▶ **What you have to do**:
Only a number is wanted here: the count of lines in the data below where the string "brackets" occurs.

--- Input data ---

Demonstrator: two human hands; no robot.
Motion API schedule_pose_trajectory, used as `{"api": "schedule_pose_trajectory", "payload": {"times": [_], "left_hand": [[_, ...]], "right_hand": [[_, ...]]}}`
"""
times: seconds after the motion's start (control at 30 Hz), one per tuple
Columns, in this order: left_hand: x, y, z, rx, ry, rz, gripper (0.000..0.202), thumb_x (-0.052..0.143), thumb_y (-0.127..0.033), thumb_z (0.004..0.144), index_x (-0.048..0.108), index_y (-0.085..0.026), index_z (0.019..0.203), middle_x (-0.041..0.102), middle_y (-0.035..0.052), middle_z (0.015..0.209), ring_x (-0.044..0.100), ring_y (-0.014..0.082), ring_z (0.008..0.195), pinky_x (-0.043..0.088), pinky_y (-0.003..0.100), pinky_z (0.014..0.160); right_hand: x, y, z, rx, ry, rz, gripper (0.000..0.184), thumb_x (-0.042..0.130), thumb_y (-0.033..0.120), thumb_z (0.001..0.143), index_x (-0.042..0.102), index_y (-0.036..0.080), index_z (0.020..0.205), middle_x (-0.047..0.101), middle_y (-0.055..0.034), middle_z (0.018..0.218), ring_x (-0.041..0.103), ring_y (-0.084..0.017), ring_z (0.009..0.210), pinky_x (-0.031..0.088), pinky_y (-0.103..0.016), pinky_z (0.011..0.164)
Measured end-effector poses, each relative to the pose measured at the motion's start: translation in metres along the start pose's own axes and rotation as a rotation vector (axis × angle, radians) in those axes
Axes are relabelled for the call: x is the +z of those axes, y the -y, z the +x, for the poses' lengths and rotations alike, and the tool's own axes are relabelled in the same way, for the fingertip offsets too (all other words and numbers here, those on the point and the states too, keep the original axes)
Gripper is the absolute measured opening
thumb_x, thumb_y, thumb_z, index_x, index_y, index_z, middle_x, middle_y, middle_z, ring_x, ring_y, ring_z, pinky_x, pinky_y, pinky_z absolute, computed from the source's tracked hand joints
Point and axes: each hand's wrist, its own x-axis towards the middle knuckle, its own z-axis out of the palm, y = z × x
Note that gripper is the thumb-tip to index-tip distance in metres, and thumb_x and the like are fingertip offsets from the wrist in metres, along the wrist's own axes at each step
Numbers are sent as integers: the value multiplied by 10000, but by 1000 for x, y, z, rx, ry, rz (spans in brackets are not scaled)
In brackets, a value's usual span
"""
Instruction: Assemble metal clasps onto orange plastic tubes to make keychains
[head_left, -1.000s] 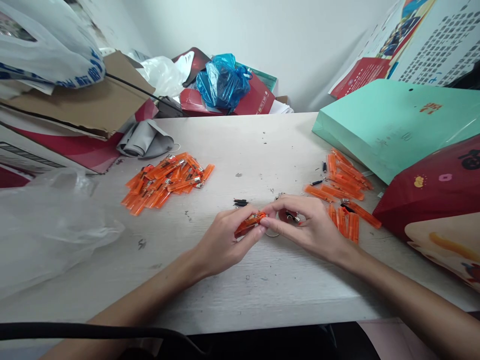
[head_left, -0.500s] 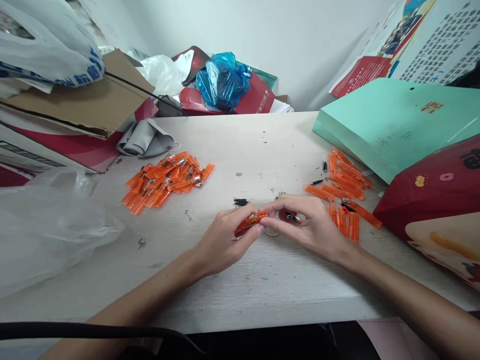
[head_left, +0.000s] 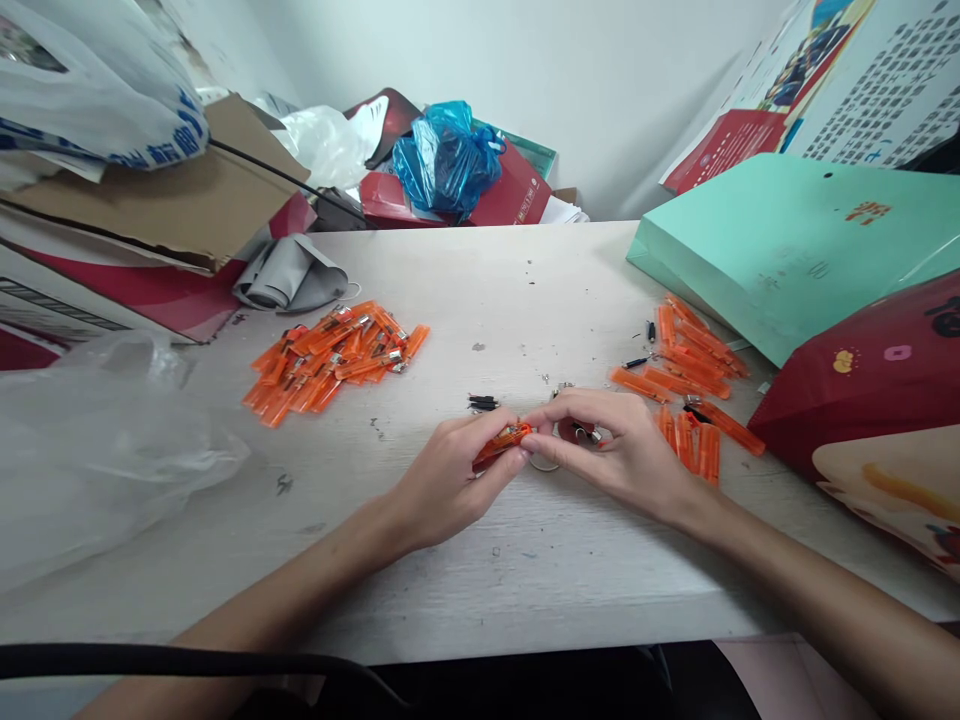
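Near the middle of the table, my left hand (head_left: 461,480) is closed around a translucent orange lighter (head_left: 504,442). Thumb and forefinger of my right hand (head_left: 619,445) pinch the right-hand end of that same lighter; any small part between those fingertips is hidden. Several small black cylindrical parts (head_left: 482,402) lie just behind my left hand. Under and behind my right hand are small metal parts (head_left: 587,434), partly covered by the fingers. A ring-like edge (head_left: 544,463) shows below them.
A heap of orange lighters (head_left: 334,360) lies to the left, and a looser group (head_left: 694,365) to the right with a few black parts. A clear plastic bag (head_left: 105,460) and cartons flank the left side. Green (head_left: 795,240) and red (head_left: 870,400) paper bags stand right.
Both hands keep almost the same place and grip on the lighter. The whole view has shifted very slightly.
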Motion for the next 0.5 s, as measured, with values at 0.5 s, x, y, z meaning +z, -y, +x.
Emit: {"api": "schedule_pose_trajectory", "payload": {"times": [0.5], "left_hand": [[-2,-2,1,-18,1,-28,185,492,-202,977,508,-179,794,438,-58,663,380,91,579,320,237,560]], "right_hand": [[0,-3,-1,-4,14,15,130,731,297,938,777,184,985,735,-4,783,606,-97,653,454,-233,569]]}}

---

▶ **Result**:
2